- EXERCISE
Return the data that follows exactly, with each line intact.

───── DATASET CONTENT

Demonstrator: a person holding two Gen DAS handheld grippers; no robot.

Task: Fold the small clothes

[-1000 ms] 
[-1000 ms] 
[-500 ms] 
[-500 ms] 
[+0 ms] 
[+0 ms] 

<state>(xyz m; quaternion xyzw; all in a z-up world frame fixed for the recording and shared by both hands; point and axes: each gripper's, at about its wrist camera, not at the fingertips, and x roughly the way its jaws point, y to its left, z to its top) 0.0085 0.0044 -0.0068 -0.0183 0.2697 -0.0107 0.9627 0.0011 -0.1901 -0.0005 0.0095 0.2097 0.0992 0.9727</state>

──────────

- OUTPUT OF THE EXERCISE
Demonstrator: a person holding two Gen DAS handheld grippers; no robot.

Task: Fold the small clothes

[-1000 ms] 
[-1000 ms] 
[-500 ms] 
[-500 ms] 
[+0 ms] 
[+0 ms] 

<state>(xyz m; quaternion xyzw; all in a z-up world frame fixed for the recording and shared by both hands; point and axes: each gripper's, at about its wrist camera, not at the fingertips, and x roughly the way its jaws point, y to its left, z to its top) 0.0085 0.0044 -0.0068 -0.0183 0.2697 -0.0107 0.9627 0.0011 -0.1901 -0.0005 0.0095 0.2097 0.0992 0.9727</state>

None of the exercise remains to be done.